### [AIM OF THE TASK]
Using the entries below, write out the line with "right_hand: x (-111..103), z", the line with "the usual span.", and every line in between, exactly as each is written.

Segment Start: EXERCISE MATERIAL

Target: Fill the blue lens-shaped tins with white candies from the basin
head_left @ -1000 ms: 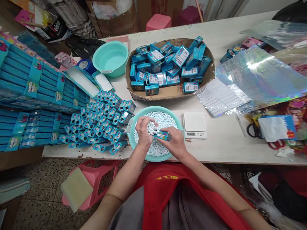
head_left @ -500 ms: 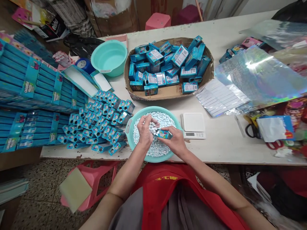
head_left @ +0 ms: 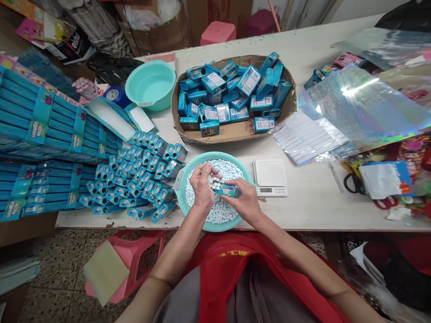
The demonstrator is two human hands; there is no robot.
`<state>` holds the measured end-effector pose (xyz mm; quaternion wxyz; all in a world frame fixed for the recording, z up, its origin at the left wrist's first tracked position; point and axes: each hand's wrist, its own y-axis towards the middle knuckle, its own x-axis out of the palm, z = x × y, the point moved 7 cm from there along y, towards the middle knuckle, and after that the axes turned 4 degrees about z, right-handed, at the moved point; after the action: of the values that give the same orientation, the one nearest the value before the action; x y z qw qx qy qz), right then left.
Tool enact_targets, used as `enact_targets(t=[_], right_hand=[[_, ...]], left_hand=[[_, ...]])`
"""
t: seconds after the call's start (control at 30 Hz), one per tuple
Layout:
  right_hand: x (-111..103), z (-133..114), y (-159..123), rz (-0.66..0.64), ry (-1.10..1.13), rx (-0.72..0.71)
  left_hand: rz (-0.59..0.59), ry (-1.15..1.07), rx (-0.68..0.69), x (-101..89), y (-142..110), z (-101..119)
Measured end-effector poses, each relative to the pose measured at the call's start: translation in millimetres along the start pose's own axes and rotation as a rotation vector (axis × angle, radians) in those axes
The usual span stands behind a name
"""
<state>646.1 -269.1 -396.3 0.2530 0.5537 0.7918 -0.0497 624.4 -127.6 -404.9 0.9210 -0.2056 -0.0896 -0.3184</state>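
Over a turquoise basin (head_left: 181, 197) filled with small pale candies (head_left: 222, 215), my left hand (head_left: 202, 184) is cupped around a small heap of the candies. My right hand (head_left: 245, 199) grips a small blue candy box (head_left: 228, 190) between thumb and fingers. The box lies roughly level, its open end turned to the left against the candies in my left hand. Whether any candy is inside the box cannot be seen.
A cardboard tray (head_left: 232, 137) of blue boxes stands behind the basin. Many blue boxes (head_left: 134, 175) crowd the left. A white scale (head_left: 270, 177) sits right of the basin, with scissors (head_left: 353, 183) and plastic sheets (head_left: 357, 112) beyond. Another turquoise basin (head_left: 151, 85) stands at back left.
My hands keep nearly the same place. The heap in my left hand looks smaller, and the blue box shows a little more of its printed face. The whole view has shifted slightly.
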Motion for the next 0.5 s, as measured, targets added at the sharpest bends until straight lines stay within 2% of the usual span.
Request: enact_targets(t=[0.17,0.33,0.4,0.5], right_hand=[[-6.0,-12.6,-1.6,0.019,0.016,-0.045],[2.1,-0.4,-0.2,0.011,-0.002,0.004],[4.2,2.3,-0.2,-0.005,0.011,0.012],[0.4,0.0,-1.2,0.018,0.054,0.002]], left_hand=[[0.019,-0.002,0.098,0.7,-6.9,15.8],[0.081,0.021,0.052,-1.5,-1.9,-0.1],[0.060,0.014,0.043,0.0,-0.9,-4.1],[0.017,-0.009,0.093,2.9,-3.5,1.8]])
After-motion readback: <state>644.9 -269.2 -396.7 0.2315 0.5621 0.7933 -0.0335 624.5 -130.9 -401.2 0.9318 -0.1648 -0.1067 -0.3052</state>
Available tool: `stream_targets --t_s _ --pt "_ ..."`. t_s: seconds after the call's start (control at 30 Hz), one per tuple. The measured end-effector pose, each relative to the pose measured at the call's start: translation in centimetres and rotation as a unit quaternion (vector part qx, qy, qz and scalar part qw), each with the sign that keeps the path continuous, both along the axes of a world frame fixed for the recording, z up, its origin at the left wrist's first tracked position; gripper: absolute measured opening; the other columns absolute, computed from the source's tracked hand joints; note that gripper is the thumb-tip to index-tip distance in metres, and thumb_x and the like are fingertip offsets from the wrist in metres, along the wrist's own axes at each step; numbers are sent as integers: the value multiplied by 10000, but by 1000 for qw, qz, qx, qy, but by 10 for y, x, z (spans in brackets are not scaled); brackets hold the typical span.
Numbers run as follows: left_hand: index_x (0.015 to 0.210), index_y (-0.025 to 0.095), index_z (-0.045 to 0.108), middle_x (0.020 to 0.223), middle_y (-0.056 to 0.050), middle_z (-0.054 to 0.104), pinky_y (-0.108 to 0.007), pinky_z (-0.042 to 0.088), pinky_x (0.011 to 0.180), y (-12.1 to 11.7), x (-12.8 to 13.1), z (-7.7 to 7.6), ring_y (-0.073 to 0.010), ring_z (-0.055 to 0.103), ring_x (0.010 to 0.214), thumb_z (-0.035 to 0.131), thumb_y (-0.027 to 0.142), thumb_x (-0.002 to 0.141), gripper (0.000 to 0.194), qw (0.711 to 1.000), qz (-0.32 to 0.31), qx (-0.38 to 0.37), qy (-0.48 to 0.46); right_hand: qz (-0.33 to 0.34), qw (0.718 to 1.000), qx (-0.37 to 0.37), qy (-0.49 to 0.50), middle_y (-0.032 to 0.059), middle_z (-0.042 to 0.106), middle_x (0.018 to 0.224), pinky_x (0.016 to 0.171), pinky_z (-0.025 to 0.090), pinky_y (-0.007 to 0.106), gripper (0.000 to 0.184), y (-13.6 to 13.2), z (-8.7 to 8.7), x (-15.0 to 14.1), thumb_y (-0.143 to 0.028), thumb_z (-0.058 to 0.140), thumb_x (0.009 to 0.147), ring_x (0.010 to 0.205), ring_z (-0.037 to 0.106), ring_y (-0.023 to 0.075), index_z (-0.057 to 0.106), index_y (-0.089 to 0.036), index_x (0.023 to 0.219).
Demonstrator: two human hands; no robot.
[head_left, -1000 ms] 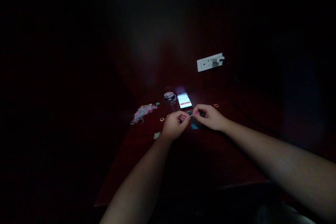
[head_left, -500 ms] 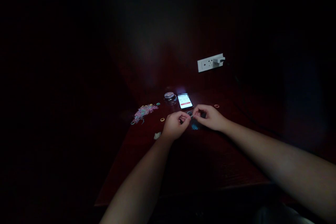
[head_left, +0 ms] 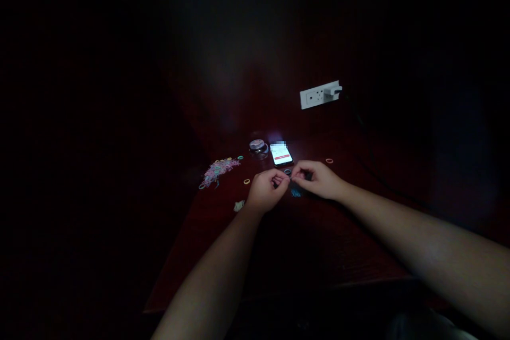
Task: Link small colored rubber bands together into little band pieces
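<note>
My left hand [head_left: 268,189] and my right hand [head_left: 316,178] meet fingertip to fingertip above the table, each closed in a pinch. Between them is a tiny pale elastic band, mostly hidden by the fingers. Just below the fingertips lies a bunch of blue elastic bands [head_left: 295,193]. A light-coloured ring-shaped band [head_left: 287,171] rests right behind them. Beside my left wrist is a bunch of pale cream bands [head_left: 238,205]. One yellow band [head_left: 246,181] lies alone to the left of my left hand.
A heap of mixed pink, teal and purple bands [head_left: 220,171] covers the dark red table's [head_left: 191,244] left side. Farther back stand a clear jar [head_left: 258,149] and a lit phone [head_left: 282,155]. An orange band [head_left: 329,161] lies to the right. A wall socket [head_left: 319,95] holds a plug.
My right hand's fingertips have come slightly closer to my left hand's. The pale band seen stretched between them now barely shows.
</note>
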State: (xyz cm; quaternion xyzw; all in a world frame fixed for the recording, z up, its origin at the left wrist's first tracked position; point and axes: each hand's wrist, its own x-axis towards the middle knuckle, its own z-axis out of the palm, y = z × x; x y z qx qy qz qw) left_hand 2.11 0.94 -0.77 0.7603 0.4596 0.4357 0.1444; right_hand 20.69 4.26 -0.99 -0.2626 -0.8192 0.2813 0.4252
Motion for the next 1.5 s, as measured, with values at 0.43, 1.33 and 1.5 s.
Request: stream_targets --t_s 0.43,1.33,1.5 --pt "803 151 679 726 -22 681 -203 443 579 -1 0 2 -101 586 632 590 252 799 135 1000 0 -3 -3 -28 1000 5 -5 48 644 760 619 462 274 164 2 -1 0 -282 562 829 694 577 158 667 -156 824" --pt "834 146 674 767 -33 677 -204 441 598 0 -2 -1 -105 573 654 575 253 819 146 999 -48 -8 12 -26 999 -23 0 20 571 668 559 413 247 115 2 0 -1 -256 604 774 597 502 121 605 -144 751" --pt "835 148 675 765 -33 682 -202 440 589 -1 -2 1 -106 577 654 583 250 813 140 999 -42 -12 16 -26 999 -19 3 19 571 670 566 417 248 125 3 -1 0 -269 614 772 603 505 122 598 -149 743"
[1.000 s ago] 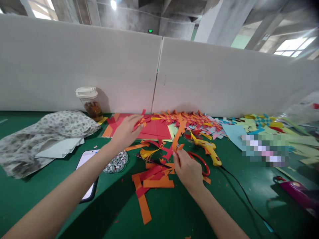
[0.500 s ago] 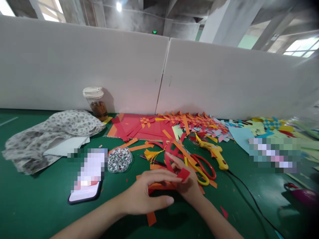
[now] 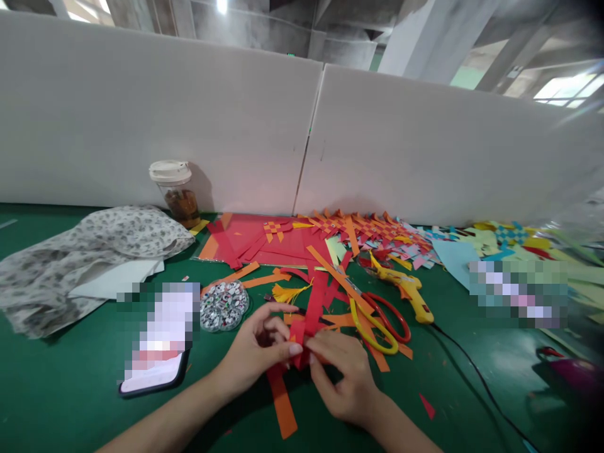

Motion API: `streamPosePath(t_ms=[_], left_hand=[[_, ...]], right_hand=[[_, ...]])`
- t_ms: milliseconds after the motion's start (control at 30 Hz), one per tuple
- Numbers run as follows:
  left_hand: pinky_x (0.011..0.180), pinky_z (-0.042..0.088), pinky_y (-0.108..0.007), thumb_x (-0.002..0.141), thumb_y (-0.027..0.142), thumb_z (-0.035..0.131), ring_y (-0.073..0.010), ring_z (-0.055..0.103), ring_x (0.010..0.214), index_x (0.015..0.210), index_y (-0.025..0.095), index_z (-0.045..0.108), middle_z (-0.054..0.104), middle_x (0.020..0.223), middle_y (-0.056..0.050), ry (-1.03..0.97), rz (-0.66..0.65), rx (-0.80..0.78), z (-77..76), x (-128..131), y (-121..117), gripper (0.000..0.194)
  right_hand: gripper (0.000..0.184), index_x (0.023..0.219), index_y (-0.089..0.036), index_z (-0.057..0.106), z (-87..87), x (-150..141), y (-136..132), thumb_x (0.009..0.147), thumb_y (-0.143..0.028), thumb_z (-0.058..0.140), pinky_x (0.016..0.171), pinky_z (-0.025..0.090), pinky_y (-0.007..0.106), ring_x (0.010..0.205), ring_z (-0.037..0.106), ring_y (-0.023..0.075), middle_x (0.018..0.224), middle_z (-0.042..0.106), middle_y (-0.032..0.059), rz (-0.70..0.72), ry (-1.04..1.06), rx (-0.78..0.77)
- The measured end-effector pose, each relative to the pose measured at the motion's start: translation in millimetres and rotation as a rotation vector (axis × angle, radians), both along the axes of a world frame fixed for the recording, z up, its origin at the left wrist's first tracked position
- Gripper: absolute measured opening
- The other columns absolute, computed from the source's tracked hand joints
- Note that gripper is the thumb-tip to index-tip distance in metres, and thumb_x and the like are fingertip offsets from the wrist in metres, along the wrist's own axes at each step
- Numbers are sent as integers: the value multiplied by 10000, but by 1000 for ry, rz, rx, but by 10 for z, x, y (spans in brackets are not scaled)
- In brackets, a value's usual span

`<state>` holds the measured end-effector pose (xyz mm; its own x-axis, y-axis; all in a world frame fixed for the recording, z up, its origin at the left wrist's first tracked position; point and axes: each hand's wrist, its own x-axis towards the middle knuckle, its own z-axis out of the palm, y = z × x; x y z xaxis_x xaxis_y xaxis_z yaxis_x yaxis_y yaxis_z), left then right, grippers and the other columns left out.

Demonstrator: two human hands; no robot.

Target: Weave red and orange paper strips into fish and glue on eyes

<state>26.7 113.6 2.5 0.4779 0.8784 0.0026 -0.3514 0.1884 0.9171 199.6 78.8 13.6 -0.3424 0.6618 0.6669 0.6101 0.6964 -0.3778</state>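
Red paper strips (image 3: 315, 302), looped and folded, stand up between my two hands at the front middle. My left hand (image 3: 262, 343) pinches the folded red part between thumb and fingers. From the other side, my right hand (image 3: 342, 371) closes its fingertips on the same red paper. An orange paper strip (image 3: 283, 406) sticks out below toward me. Just beyond the hands lie a yellow tassel (image 3: 289, 292) and scissors (image 3: 387, 318) with red and yellow handles, amid loose orange strips. Where the strips cross is partly hidden by my fingers.
A yellow glue gun (image 3: 406, 289) with a black cord lies right. Left are a phone (image 3: 163, 340), a clear case of googly eyes (image 3: 224, 306), a patterned cloth (image 3: 104, 245) and a lidded cup (image 3: 177, 195). Woven paper pieces (image 3: 365, 229) line the white partition (image 3: 165, 107).
My hands have come lower and closer together. The left hand went from hovering open to pinching the red paper. The right hand turned over, with its fingertips now on the fold.
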Motion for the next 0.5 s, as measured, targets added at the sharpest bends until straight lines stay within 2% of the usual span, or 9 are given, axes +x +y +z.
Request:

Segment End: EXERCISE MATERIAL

### [TASK ANSWER]
  right_hand: x (-111..103), z (-133..114), y (-159..123), rz (-0.66..0.64), ry (-1.10..1.13), rx (-0.72..0.71)
  left_hand: rz (-0.59..0.59), ry (-1.15..1.07), rx (-0.68..0.69), x (-101..89), y (-142..110), z (-101..119)
Measured end-effector poses, each relative to the pose measured at the call's start: translation in millimetres along the start pose's own axes and rotation as a rotation vector (axis × angle, radians) in those axes
The usual span stands behind a name
"""
<state>646.1 -269.1 -396.3 0.2530 0.5537 0.7918 -0.0497 624.4 -127.6 -404.9 0.9210 -0.2056 -0.0896 -0.3184</state>
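Over a turquoise basin (head_left: 181, 197) filled with small pale candies (head_left: 222, 215), my left hand (head_left: 202, 184) is cupped around a small heap of the candies. My right hand (head_left: 245, 199) grips a small blue candy box (head_left: 228, 190) between thumb and fingers. The box lies roughly level, its open end turned to the left against the candies in my left hand. Whether any candy is inside the box cannot be seen.
A cardboard tray (head_left: 232, 137) of blue boxes stands behind the basin. Many blue boxes (head_left: 134, 175) crowd the left. A white scale (head_left: 270, 177) sits right of the basin, with scissors (head_left: 353, 183) and plastic sheets (head_left: 357, 112) beyond. Another turquoise basin (head_left: 151, 85) stands at back left.
My hands keep nearly the same place. The heap in my left hand looks smaller, and the blue box shows a little more of its printed face. The whole view has shifted slightly.
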Motion for the next 0.5 s, as measured, targets added at the sharpest bends until straight lines stay within 2% of the usual span.

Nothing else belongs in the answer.